◆ **EXERCISE BRIEF**
Begin with the first line of the entries below. Copy each line exactly, stopping after the one that contains "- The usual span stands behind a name".

....................

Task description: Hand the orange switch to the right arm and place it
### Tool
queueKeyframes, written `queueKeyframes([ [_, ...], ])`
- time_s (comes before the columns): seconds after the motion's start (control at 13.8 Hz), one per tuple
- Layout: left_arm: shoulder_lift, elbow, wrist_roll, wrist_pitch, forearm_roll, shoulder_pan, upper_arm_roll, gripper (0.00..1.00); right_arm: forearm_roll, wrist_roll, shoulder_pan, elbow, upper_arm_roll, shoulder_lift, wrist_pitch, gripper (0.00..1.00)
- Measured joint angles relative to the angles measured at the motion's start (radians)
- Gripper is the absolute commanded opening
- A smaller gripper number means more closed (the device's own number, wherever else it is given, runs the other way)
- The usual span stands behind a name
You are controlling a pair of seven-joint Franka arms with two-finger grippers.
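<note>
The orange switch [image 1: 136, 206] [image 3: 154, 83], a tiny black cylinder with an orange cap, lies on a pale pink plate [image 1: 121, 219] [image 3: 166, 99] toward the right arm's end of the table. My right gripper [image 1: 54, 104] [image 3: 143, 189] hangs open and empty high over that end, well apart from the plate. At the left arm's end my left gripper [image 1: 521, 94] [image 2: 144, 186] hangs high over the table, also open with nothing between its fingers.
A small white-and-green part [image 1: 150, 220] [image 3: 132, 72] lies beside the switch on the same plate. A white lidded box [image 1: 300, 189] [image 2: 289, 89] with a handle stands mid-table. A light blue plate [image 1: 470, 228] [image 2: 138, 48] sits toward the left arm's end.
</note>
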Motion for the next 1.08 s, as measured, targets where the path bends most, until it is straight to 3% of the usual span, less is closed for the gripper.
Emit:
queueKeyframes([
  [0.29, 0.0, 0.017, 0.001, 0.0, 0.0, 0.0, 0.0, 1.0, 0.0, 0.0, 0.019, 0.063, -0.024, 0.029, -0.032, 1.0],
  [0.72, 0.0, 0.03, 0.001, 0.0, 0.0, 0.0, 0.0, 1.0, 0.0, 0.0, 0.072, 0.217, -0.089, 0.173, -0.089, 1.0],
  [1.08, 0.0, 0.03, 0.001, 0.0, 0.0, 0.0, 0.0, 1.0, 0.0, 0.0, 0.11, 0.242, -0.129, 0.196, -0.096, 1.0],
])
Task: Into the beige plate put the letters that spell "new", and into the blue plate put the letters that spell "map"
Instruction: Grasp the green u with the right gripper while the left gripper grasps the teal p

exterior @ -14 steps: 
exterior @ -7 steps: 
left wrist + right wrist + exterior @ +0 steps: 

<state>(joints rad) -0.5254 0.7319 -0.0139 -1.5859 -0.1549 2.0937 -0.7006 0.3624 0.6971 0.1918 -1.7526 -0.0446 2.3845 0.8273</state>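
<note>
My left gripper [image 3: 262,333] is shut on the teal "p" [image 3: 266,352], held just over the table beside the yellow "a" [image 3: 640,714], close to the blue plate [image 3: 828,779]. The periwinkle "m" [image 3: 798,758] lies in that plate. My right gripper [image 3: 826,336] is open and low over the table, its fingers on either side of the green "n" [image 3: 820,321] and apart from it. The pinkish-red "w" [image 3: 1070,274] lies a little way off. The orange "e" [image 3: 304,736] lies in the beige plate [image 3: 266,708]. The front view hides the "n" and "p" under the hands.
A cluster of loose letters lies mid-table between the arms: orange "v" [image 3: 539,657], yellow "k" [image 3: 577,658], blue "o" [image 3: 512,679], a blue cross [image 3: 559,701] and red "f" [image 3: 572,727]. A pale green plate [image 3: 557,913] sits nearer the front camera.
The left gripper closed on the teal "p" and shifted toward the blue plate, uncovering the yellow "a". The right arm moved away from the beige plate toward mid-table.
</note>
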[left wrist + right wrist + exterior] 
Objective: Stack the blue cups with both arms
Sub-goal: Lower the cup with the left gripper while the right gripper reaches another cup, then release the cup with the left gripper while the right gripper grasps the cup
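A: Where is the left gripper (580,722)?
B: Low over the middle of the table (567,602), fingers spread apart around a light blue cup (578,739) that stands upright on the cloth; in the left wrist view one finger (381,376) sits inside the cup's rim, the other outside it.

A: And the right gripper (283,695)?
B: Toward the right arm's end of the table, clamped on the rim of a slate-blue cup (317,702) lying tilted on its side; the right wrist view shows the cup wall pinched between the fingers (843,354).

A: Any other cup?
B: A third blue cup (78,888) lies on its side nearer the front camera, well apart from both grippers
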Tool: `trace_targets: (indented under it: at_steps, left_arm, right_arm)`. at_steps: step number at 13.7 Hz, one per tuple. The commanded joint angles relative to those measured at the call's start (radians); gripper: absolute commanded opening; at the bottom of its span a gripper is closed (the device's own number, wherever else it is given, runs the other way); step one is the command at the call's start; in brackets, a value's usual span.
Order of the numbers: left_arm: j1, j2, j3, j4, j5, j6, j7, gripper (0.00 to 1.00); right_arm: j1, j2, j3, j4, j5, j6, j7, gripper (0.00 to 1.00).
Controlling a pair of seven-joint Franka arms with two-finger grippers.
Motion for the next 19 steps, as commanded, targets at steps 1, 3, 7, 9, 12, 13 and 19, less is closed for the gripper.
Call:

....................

◆ **TASK OUTPUT**
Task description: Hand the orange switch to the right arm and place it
### Tool
queueKeyframes, written `queueKeyframes([ [_, ...], ])`
- time_s (comes before the columns): seconds after the motion's start (control at 13.8 Hz), one per tuple
- Layout: left_arm: shoulder_lift, elbow, wrist_roll, wrist_pitch, forearm_roll, shoulder_pan, upper_arm_roll, gripper (0.00..1.00); right_arm: forearm_roll, wrist_roll, shoulder_pan, elbow, upper_arm_roll, shoulder_lift, wrist_pitch, gripper (0.00..1.00)
- Measured joint angles relative to the angles measured at the motion's start (radians)
- Gripper is the absolute commanded opening
- A smaller gripper number means more closed (the device's own number, wherever else it is given, runs the other way)
- The usual span stands behind a name

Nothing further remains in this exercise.